Real Stories. Real People

My time at Revolution has been a journey to say the least. I feel like in the past 3 months I've been forced to meet every version of myself that I haven't been able to handle in the past. They've said no to the things I thought I needed in my life and said yes and pushed me towards the things in my life I didn't realize I needed. 


As difficult as it can be to hand over the keys to my way of living, I've experienced nothing but growth and progress since I showed up here. In the oddest of shapes, people, places and things, 100 days later, my thoughts are no longer at war with my feelings, and my actions and behaviours are something I can generally be proud of. I've been provided a safe space to work on myself and let others help guide me towards a new way of life.


The management, staff and clients as a whole have been exactly what I needed to surround myself with to put me in a position to clean up the wreckage of my past and move forward with some integrity in my life. They've provided all the tools I need and continue to help me learn to use them. It works if you work it.

Patrick K., Program Graduate

Revolution isn’t just a place I got clean. It’s the place that saved my life.


When I showed up there I was done. Not just with drugs and alcohol. I was done with myself. I didn’t know who I was anymore. I didn’t know if there was anything left inside me worth fighting for.


Kelton, Devin and Delphine were the first people in years to actually look me in the eyes and tell me I was worth it. They told me the life of addiction didn’t deserve me. And for the first time in a long time, I believed it.


That meant everything.


Over the five years I was part of Revolution, the brotherhood I found there filled holes in my heart I thought would always stay empty, especially after losing my brothers. I did not think I would ever feel safe again. But whether we were doing beach days in the summer or bowling in the winter, being around my family meant safety. It meant security. It meant I could breathe.


I laughed again. In group - at myself. With men who were just as broken as I was, but still fighting. Sitting in those circles telling the truth about my life are moments I will carry forever.


I have been around the block. I have done the tour. I have seen what is out there. Most places give you the bare minimum. One meal a day. Expired donations. Just enough to survive. It feels like you are being warehoused, not rebuilt.


Revolution is not that.


You get up. You make your bed. You do your chore. You show up to multiple groups. You go to mandatory meetings. You participate. You do not get to hide. There is structure. There is accountability. There is purpose.

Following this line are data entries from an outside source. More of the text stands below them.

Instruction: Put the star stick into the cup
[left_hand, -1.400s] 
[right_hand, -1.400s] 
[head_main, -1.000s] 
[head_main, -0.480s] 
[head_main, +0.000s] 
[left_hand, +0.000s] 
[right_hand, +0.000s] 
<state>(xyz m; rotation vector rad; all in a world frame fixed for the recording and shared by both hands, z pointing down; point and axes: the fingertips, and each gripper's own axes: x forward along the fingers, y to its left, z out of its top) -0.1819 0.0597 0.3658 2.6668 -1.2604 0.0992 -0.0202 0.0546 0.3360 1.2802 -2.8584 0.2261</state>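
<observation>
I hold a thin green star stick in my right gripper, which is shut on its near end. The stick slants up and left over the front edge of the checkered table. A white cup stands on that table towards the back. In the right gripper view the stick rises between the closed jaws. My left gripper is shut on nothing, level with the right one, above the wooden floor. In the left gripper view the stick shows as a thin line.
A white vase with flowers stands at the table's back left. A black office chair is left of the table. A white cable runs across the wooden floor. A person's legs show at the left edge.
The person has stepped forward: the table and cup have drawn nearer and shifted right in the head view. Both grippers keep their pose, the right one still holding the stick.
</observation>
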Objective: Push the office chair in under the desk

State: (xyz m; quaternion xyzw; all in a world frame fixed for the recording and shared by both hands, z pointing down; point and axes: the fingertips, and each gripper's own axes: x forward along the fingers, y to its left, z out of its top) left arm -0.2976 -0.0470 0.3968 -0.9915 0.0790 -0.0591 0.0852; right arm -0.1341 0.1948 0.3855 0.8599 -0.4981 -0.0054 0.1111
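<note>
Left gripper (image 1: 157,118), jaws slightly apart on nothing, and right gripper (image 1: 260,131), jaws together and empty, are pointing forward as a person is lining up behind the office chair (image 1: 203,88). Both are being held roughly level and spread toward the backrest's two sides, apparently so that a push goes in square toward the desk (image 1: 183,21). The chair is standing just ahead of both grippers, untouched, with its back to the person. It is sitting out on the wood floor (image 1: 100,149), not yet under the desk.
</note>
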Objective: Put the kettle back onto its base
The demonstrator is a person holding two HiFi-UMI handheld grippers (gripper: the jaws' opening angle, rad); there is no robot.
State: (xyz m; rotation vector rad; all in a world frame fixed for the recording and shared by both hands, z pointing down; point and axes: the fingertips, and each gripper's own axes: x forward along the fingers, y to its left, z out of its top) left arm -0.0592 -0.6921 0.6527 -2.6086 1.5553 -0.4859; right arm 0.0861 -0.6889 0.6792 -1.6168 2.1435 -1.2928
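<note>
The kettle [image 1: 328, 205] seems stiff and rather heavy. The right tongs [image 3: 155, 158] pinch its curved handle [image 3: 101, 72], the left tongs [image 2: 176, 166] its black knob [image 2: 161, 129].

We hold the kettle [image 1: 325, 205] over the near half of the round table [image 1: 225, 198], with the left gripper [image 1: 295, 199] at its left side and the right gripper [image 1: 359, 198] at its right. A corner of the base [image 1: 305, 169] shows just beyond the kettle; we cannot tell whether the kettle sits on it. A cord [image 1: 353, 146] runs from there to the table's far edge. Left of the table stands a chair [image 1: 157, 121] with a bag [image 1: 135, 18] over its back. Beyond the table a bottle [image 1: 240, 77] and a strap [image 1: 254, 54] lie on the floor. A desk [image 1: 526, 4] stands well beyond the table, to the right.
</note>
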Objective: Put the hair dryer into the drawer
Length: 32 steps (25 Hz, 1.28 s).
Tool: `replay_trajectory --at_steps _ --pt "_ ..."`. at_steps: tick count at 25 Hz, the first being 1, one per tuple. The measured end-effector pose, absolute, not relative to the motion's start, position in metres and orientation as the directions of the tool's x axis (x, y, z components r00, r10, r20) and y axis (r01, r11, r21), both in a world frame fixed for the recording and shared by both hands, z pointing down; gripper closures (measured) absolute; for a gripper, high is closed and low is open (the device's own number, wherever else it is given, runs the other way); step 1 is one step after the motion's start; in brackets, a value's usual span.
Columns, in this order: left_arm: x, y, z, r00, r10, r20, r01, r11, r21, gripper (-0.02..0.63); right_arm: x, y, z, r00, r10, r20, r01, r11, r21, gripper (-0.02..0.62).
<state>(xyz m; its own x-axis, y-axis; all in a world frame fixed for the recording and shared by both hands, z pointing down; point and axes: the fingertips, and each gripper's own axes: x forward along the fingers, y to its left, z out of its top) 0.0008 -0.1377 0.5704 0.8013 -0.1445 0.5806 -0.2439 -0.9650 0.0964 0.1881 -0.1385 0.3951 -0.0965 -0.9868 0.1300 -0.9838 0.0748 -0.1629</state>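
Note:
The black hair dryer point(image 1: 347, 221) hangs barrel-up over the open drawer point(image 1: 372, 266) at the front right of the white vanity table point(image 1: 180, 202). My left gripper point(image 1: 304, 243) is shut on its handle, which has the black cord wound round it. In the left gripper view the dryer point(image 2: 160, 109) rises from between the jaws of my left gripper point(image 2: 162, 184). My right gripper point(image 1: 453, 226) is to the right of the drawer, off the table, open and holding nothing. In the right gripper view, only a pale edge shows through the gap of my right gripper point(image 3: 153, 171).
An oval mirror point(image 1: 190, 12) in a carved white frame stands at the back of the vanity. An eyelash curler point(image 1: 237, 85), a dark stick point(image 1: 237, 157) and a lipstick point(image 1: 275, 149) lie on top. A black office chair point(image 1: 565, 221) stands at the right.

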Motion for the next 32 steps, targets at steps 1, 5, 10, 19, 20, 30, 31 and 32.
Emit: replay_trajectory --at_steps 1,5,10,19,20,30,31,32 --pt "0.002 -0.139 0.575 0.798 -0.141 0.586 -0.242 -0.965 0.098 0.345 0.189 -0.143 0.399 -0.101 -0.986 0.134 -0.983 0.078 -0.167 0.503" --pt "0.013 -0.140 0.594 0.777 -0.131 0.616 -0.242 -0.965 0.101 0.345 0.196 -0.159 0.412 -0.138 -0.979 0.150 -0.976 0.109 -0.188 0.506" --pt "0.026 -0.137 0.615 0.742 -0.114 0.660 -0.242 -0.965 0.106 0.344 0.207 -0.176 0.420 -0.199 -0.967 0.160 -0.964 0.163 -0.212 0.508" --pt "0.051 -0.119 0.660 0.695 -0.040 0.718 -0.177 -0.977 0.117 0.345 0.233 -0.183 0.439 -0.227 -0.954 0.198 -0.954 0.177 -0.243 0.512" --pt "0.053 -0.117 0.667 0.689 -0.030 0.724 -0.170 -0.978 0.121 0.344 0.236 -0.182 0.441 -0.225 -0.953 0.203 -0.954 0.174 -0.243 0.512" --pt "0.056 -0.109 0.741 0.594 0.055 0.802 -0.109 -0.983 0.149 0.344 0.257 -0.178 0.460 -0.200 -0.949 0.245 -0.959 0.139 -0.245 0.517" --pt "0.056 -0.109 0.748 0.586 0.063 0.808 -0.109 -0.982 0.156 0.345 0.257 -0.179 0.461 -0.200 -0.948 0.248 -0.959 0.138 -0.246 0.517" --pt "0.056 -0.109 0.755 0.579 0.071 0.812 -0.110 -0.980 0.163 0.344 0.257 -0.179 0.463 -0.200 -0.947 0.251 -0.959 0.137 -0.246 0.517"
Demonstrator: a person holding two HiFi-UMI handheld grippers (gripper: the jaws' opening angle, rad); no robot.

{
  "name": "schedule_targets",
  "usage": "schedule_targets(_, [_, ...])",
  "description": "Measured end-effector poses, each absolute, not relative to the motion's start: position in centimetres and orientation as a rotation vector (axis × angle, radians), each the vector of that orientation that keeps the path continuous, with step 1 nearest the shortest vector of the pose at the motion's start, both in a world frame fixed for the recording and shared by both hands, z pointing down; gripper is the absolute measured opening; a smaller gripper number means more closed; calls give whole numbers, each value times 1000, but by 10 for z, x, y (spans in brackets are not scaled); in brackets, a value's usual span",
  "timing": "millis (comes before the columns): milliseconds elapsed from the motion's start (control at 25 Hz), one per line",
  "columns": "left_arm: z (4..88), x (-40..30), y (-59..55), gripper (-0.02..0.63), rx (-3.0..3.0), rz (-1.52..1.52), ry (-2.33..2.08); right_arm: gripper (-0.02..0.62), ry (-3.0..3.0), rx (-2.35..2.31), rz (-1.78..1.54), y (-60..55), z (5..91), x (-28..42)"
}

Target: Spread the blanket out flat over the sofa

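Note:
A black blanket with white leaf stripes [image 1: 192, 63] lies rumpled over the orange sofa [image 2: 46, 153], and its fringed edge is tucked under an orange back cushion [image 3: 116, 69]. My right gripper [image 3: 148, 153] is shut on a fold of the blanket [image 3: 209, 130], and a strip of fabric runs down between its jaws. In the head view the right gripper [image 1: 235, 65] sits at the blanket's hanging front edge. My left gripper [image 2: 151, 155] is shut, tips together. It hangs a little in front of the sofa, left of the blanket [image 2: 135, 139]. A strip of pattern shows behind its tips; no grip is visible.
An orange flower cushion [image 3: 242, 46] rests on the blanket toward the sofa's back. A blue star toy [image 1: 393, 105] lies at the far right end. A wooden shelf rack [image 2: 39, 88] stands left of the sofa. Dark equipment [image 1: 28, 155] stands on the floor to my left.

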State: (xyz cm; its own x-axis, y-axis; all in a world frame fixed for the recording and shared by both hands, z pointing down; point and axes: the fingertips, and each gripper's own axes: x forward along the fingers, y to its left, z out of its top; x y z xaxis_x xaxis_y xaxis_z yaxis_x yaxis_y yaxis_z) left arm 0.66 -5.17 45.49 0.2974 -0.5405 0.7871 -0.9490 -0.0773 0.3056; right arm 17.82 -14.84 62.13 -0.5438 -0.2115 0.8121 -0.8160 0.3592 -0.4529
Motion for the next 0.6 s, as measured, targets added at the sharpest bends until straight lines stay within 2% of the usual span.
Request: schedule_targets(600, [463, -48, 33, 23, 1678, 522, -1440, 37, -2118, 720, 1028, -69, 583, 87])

And they feed you lunch. A real lunch. Not scraps. Not expired food nobody else wanted. That might sound small to someone who has never lived this life, but it is not small. It says you matter. It says you are worth being cared for. It says we are rebuilding men here, not just keeping them alive.


That place became home. And I never in a million years thought I would call a recovery house home.


I went from being a client who could barely hold himself together to support staff to facilitating groups. I never thought I would be trusted with that kind of responsibility. They believed in me before I believed in myself. They pushed me. They corrected me. They loved me when I needed it and challenged me when I needed that too.


And here is what really says everything about that place. I have moved on from Revolution, but I know I can walk back through those doors anytime and be welcomed with open arms. No conditions. No judgment. Just family.


The counsellors and staff are not there just for a paycheck. They are there for one reason. Freedom. Freedom from alcohol. Freedom from drugs. Freedom through connection to something greater than yourself. And they live that every single day.


Revolution did not just help me get sober. It gave me my life back.


And I will always love that place for that.